Figure 1: DDR signals carry data on rising and falling signal edges
Slower, previous generation bus architectures could transfer only one bit on either the rising or falling edge of a signal. DDR is able to communicate a bit on both the rising and falling edges because it is a source-synchronous memory bus whereby the clock that is required to synchronize the DDR signals at the receiver is communicated over the DDR bus along with data and address signals. The clock, which is sometimes referred to as a strobe, is usually generated by the same device that generates the data and address signals, such as a memory controller, because this device’s process-voltage-temperature (PVT) variation is likely to be more consistent than it would be if the clock were generated by another device.

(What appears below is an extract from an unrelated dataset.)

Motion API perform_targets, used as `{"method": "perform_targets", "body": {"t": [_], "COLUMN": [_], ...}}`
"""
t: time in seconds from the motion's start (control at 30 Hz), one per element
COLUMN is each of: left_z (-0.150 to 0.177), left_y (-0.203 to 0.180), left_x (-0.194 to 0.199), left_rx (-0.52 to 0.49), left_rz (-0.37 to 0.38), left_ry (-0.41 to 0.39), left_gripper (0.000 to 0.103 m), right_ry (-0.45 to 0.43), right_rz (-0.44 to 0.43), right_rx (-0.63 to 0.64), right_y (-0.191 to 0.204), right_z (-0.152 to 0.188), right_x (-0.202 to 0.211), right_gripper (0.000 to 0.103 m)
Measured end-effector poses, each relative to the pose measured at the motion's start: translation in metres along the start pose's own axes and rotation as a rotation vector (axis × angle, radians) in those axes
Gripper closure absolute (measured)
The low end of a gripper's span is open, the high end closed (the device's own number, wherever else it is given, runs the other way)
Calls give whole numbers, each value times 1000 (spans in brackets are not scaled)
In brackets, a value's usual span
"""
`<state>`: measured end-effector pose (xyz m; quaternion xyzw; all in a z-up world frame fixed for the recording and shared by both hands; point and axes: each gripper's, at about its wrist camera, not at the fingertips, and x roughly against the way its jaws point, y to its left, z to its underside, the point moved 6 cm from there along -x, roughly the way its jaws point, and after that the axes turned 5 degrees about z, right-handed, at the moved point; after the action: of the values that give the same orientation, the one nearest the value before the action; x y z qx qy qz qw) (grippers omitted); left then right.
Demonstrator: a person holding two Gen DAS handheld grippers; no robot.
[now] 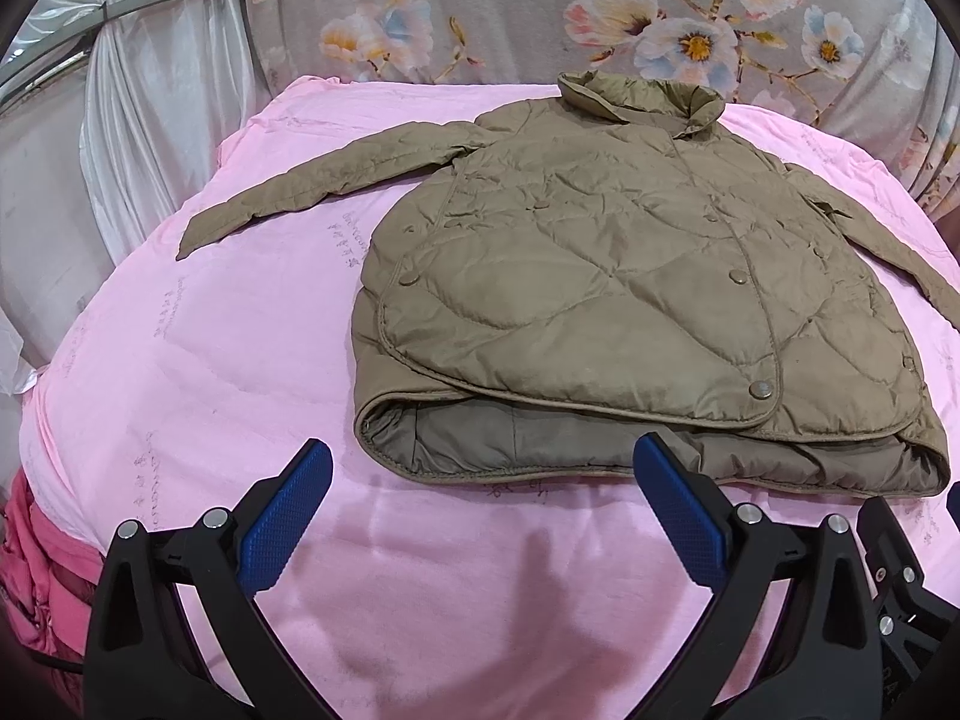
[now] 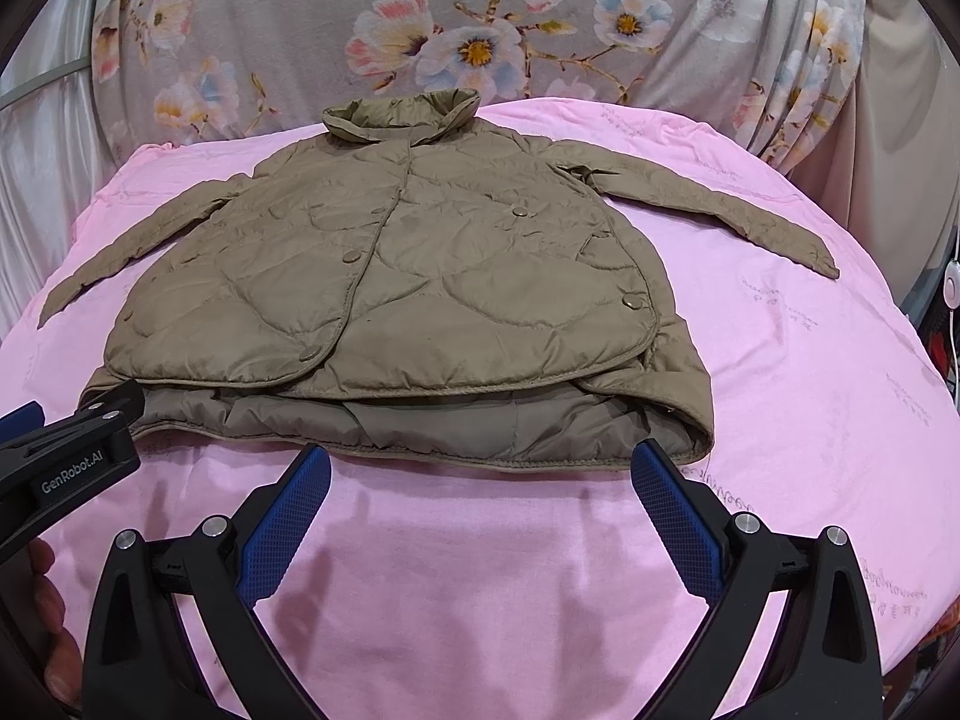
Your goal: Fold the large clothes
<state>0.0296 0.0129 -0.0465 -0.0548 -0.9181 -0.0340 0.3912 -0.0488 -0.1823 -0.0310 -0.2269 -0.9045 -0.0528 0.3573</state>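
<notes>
Jacket (image 1: 600, 276): olive-brown, quilted, front up on pink sheet (image 1: 240, 360); snapped shut, collar (image 1: 642, 99) at far end, hem nearest the cameras.
Hem: front flap lifted a little, lining (image 2: 432, 420) showing underneath.
Sleeves: 2, both spread outward; one (image 1: 300, 192) stretched far left in left wrist view, other (image 2: 720, 210) stretched right in right wrist view.
Snaps: several round ones along placket and side edge, e.g. (image 1: 761, 389).
Left gripper (image 1: 480, 468): released, blue pads (image 1: 282, 522) wide apart, holding nothing; just short of hem, right fingertip overlapping hem edge in view, contact possible but cannot tell.
Right gripper (image 2: 480, 468): released, blue pads (image 2: 288, 516) wide apart, holding nothing; near hem, pointed at jacket's middle.
Cross view: left gripper body at left edge of right wrist view, tip at jacket's hem corner; part of right gripper at lower right of left wrist view.
Hand (image 2: 51, 612): fingers at lower left edge of right wrist view, mostly cut off.
Backdrop: floral grey fabric (image 2: 480, 18) behind the sheet; white curtain (image 1: 150, 90) at left.
Extra: red-pink cloth (image 1: 36, 570) off sheet's left edge, low.
</notes>
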Motion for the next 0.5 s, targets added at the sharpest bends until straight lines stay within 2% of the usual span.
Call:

When the clock is properly synchronized with the data and address signals, both the rising and falling edges of the clock signal will be correctly synchronized at the receiver and two bits of data will be transmitted during one cycle of the DDR clock without synchronizing any phase lock loops (PLL) or using any clock/data recovery schemes. At this level of complexity, structural shorts and opens are not the only causes of failed memory transfers. The integrity of the clock, data, and address signals may be susceptible to temperature, jitter, noise, voltage aberrations and other environmental conditions. In addition, these high-speed memory signals are very sensitive to board manufacturing variations in resistance, capacitance, inductance and others. Any of these factors can adversely affect the timing of the data window that is needed for a valid DDR memory transfer.
Often the DDR bus must be tuned by adjusting the parameters of the data window to optimize data throughput. Failing to achieve a valid data window on a particular circuit board’s DDR bus may indicate that the manufacturing process which produced the board exceeds design tolerances or is defect prone.